Is Trump About to Declare a State of Emergency?

Tuesday, August 1, 2017
By Paul Martin

Rachel Kleinfeld
1 August 2017

As Trump reissues his “lock her up” talk against Hillary Clinton and assaults the Justice Department, FBI, and media, the Brennan Center recently had a prescient meeting about what to do if President Trump uses some pretext to launch a state of emergency.

The room was full of lawyers from past administrations and Congress who had dealt with just this sort of legal issue.

Perhaps because they were too close to the problem, no one stated the obvious. The United States is already being ruled under a state of emergency. It began under President George W. Bush and continued under President Obama. President Trump just has to ice the cake.

When people think of emergency rule, they usually picture Hitler’s declaration in Germany after the Reichstag fire or Colombia, which spent 37 out of 40 years in a state of emergency from 1952 to 1992. But Colombia got a new constitution in 1991, as did Germany after World War II. Their experience with severe emergency actually created a strong public reaction against the experience that helps to safeguard these countries.

But these are exceptions. Kim Lane Scheppele, a professor at Princeton, has looked at a series of emergency cases compiled by the International Commission of Jurists from around the world, and compiled an “emergency script” that gets trotted out nearly every time, with remarkable stability in the actions and their order in various countries.

Emergencies aren’t usually declared at the outset with a capital E – instead, they walk across the line slowly.

In the early stages of emergency, she explains, legislatures and publics pay attention – no one wants to let democracy erode too much. But then they get used to things. What was exceptional becomes normal. It gets normalized in ordinary law, which sets a new benchmark.

For example, the U.S. Congress was careful to insert a five year sunset clause into the Patriot Act. Five years later, Congress removed the clause and made fourteen of the sixteen clauses permanent.

Sheppele explains that the slow creep starts when the Executive branch slowly centralizes power. Gradually, the courts are marginalized. But this is often not abrupt, and the main actor isn’t always clear: over time, legislatures and courts both take themselves out of the loop and choose to opt out of the most political decisions, rather than being pushed by the Executive.

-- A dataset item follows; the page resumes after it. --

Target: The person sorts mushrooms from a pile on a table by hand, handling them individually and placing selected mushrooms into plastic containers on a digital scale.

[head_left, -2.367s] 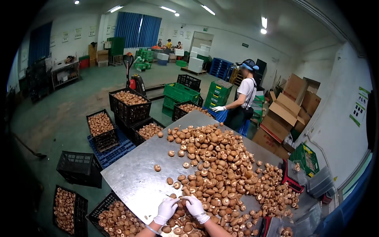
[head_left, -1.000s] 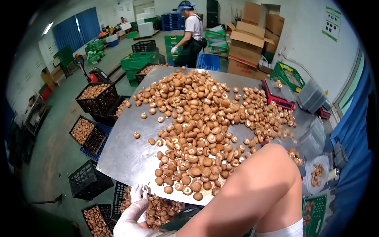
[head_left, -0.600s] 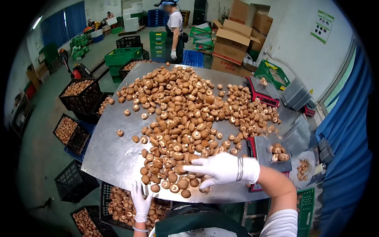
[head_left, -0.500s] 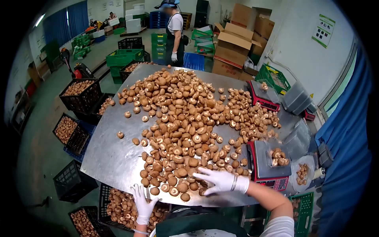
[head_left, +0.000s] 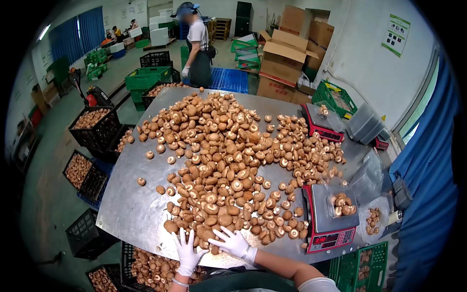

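Observation:
White gloves cover both of my hands at the near edge of the metal table (head_left: 126, 194). My left hand (head_left: 187, 252) has its fingers spread, with the tips against the nearest mushrooms. Beside it on the right, my right hand (head_left: 232, 242) also lies spread, its fingers touching the front of the pile of brown mushrooms (head_left: 228, 160). Neither hand grips a mushroom. To the right stands a red scale (head_left: 328, 228) with a clear tray of mushrooms (head_left: 343, 203) on it. A second scale (head_left: 323, 127) sits further back.
Black crates of mushrooms (head_left: 95, 124) stand left of the table, and another crate (head_left: 146, 265) is below its near edge. Clear plastic containers (head_left: 365, 124) and a bag of mushrooms (head_left: 373, 221) lie at the right. Beyond the table, a person (head_left: 197, 46) stands near a blue pallet (head_left: 228, 80).
My right hand has moved left from the area near the scale to beside my left hand. Mushrooms at the near edge have shifted back. The person beyond the table has moved left.

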`<action>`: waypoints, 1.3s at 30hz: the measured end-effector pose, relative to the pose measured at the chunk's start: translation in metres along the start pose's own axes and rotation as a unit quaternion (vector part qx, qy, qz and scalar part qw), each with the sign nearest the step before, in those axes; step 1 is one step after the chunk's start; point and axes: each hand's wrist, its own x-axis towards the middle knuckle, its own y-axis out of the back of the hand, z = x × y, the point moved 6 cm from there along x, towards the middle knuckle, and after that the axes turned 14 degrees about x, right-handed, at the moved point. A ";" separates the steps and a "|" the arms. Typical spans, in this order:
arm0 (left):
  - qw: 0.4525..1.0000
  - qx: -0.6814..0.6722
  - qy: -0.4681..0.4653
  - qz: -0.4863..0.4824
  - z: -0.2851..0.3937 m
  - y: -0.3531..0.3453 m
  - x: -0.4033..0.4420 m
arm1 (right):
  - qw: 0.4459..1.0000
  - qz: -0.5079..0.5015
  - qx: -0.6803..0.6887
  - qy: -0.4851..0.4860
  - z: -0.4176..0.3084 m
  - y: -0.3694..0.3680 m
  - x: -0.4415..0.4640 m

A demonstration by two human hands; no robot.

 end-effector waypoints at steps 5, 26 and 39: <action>0.999 0.026 -0.004 0.018 -0.013 0.002 0.036 | 0.998 0.052 -0.012 -0.025 0.012 -0.006 0.051; 0.998 0.020 0.055 -0.012 -0.015 0.016 0.018 | 0.984 0.023 0.041 -0.174 0.066 0.034 0.057; 0.997 0.034 -0.006 0.062 0.006 0.007 0.074 | 0.977 0.059 0.170 -0.115 0.058 0.030 0.004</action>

Consider that for sixteen years after 9/11, the Authorization for the Use of Military Force against Terrorists (AUMF) passed in the immediate aftermath of the attacks continued to be used to send troops and drone attacks to the Philippines, Georgia, Yemen, Kenya, Iraq, Somalia, and many other countries.

Or consider the rubberstamp surveillance oversight from the FISA and Article III courts, the first of which last year denied 8 out of 1485 applications and changed a number of others, while the latter denied just two wiretap requests out of 3170.